6) электрофореграмму фиксируют в 5% растворе уксусной кислоты в течение одного часа, затем высушивают между листами фильтровальной бумаги, непрерывно смачивая 96% этиловым спиртом;

7) денситометрию проводят на микрофотометре МФ-4.

В группе контроля в 7% ПЭГ-6000 преципитатах сыворотки крови в случае использования способа-прототипа (n= 10) и предлагаемого способа (n=12) не выявлены ЛП (фиг.1 и 2).

Нами обследованы 2 группы больных ИБС по 10 (для способа-прототипа) - I группа и 32 пациента - II группа для проведения электрофореза ЛП 7% ПЭГ-6000 преципитатов сыворотки крови с помощью предлагаемого способа.

У пациентов I группы в 7% ПЭГ-6000 преципитатах выявлены ЛПНП и ЛПОНП (фиг. 3, 4 и 5). У 10 пациентов II группы в 7% ПЭГ-6000 преципитатах сыворотки крови кроме фракций ЛПНП, ЛНОНП в зоне между ЛПНП и ЛПОНП выявлена фракция модифицированных ЛП(а). У остальных пациентов этой группы фракция ЛП(а) не выявлена.

Клинический пример:

Пациент А, 48 лет. История болезни 481. Поступил в отделение ИБС и атеросклероза НИИ кардиологии ТНЦ СО РАМН с жалобами на боли за грудиной и в области сердца, возникающие при физической нагрузке, боли купируются нитроглицерином. Больного беспокоит одышка при физической нагрузке. АД 140/90 мм рт.ст., пульс в покое 66 удара в минуту.

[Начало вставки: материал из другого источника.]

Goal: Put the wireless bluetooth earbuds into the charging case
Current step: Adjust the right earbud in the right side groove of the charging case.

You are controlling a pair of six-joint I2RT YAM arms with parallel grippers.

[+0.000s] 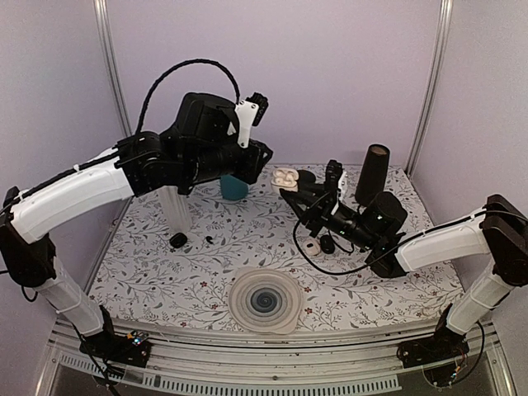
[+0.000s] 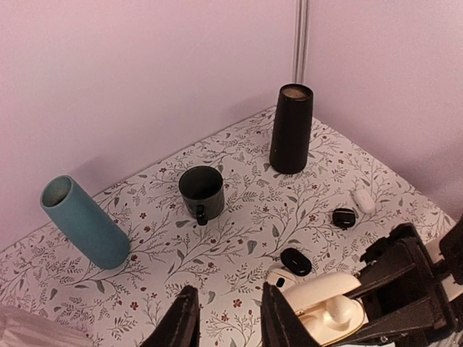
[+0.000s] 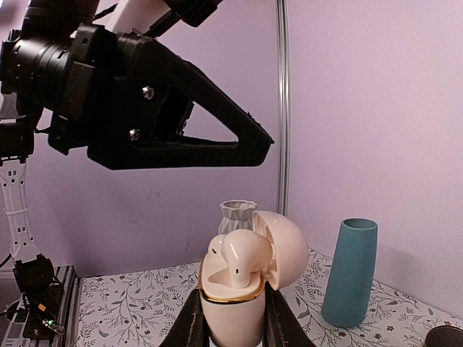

Диагноз: ишемическая болезнь сердца, стенокардия напряжения ФК II.

Результаты лабораторных исследований:

ХС общий 8,4 ммоль/л;

триацилглицериды 1,6 ммоль/л;

ХС ЛПВП 0,92 ммоль/л.

Результаты электрофоретического исследования ЛП крови по способу-прототипу представлены на фиг. 7, а по предлагаемому способу на фиг. 8. Выявлены следы ХМ, ЛПНП, ЛПВП, ЛПОНП, ЛП(а).

В случае же использования дополнительно к способу-прототипу только добавочной инкубации исследуемого образца Суданом Б 1 час в темном термостате при температуре 40^oС и внесении его в лунку 220 мм, либо только увеличении объема лунки до 420 мм без дополнительной инкубации пробы фракции ЛПНП и ЛПОНП выявлялись несколько лучше, чем в контроле, а ЛП(а) определялась в виде следовой полосы, что не позволяло ее денситометрировать и, следовательно, оценивать количественно.

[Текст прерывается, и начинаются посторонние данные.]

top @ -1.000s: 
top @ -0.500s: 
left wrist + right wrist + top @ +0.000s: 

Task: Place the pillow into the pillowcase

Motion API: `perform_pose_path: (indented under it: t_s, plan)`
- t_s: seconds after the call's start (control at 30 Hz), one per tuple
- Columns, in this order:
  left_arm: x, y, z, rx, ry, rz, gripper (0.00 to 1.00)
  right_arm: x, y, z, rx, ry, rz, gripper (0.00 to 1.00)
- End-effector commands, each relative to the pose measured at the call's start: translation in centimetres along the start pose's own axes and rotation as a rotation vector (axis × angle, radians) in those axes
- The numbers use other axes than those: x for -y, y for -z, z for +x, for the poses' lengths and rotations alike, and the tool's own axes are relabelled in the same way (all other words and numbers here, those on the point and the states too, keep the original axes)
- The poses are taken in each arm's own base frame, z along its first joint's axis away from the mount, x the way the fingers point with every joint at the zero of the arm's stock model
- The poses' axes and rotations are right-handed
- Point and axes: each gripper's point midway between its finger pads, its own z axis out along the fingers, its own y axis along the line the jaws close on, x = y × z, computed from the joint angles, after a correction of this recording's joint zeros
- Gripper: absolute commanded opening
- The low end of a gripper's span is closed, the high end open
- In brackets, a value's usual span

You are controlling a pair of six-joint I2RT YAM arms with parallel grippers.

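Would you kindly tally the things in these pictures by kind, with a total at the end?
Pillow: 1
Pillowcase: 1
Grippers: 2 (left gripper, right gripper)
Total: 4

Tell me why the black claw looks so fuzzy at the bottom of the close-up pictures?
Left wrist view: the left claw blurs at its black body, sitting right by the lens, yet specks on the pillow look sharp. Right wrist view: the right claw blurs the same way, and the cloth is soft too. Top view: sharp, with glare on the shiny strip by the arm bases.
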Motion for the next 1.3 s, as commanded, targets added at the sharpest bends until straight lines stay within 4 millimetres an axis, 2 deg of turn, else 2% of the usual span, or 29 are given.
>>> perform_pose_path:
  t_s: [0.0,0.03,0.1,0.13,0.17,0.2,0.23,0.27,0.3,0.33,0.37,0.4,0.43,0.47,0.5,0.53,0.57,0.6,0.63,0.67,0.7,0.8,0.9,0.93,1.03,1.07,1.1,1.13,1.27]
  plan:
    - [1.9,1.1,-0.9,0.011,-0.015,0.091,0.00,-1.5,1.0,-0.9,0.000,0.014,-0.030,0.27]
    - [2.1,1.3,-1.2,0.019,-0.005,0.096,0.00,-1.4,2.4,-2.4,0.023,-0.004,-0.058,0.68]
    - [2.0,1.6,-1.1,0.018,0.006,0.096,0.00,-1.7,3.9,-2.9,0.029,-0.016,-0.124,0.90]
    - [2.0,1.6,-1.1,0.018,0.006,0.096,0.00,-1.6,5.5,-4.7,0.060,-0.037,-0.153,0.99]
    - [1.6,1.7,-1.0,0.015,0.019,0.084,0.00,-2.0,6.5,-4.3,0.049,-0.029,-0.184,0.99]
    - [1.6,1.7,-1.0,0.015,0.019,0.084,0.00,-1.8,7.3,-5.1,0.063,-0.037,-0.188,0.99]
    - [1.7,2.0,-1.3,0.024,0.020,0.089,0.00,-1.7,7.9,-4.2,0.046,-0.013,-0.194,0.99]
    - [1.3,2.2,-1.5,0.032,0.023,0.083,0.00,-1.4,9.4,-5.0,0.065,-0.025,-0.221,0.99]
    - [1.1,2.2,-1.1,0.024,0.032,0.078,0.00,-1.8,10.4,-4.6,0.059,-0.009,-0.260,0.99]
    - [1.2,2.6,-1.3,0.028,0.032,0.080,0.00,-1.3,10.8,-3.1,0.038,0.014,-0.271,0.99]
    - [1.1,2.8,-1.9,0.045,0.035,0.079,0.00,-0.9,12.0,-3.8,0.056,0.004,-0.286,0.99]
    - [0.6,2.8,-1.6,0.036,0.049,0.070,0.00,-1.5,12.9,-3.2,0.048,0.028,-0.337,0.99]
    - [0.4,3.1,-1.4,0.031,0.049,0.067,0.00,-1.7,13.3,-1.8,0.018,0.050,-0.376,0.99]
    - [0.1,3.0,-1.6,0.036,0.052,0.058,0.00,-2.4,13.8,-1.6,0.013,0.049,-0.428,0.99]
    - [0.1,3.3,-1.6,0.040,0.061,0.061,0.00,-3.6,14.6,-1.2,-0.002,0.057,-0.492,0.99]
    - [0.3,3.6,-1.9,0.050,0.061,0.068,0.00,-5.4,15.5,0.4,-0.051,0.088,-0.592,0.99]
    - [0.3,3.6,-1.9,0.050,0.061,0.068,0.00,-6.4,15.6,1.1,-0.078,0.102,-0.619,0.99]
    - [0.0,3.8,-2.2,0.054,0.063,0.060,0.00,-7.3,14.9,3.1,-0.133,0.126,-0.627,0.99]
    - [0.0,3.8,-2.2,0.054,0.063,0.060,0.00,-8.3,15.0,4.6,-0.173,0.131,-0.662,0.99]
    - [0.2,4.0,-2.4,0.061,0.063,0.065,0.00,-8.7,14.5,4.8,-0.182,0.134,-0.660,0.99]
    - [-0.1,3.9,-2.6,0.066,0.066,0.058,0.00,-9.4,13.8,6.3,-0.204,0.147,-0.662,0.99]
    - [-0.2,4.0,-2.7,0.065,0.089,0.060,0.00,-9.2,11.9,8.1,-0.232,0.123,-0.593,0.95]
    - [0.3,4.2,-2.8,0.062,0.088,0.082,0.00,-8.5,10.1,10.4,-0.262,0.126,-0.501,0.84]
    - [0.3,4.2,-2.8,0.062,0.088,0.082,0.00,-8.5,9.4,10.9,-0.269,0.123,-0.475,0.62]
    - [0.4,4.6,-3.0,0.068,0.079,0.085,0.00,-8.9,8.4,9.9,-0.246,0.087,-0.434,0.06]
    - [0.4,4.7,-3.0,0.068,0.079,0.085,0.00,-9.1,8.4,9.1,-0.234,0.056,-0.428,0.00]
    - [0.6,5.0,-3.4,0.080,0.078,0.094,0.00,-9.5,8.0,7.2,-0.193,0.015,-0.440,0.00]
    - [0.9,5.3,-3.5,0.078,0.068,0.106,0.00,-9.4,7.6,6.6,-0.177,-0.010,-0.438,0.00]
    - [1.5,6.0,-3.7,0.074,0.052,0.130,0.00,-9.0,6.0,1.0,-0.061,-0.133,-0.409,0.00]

Использование предлагаемого способа позволило выявить у больных ИБС с выраженной гиперхолестеролемией наличие модифицированных ЛП(а) (мЛП(а)) способом электрофореза ЛП в геле агарозы.

Применение предлагаемого способа разделения на фракции ЛП крови в отличие от способа-прототипа позволило выявить дополнительную фракцию модифицированных ЛП(а), что повысило точность способа.

При этом предлагаемый способ прост в использовании и интерпретации полученных результатов.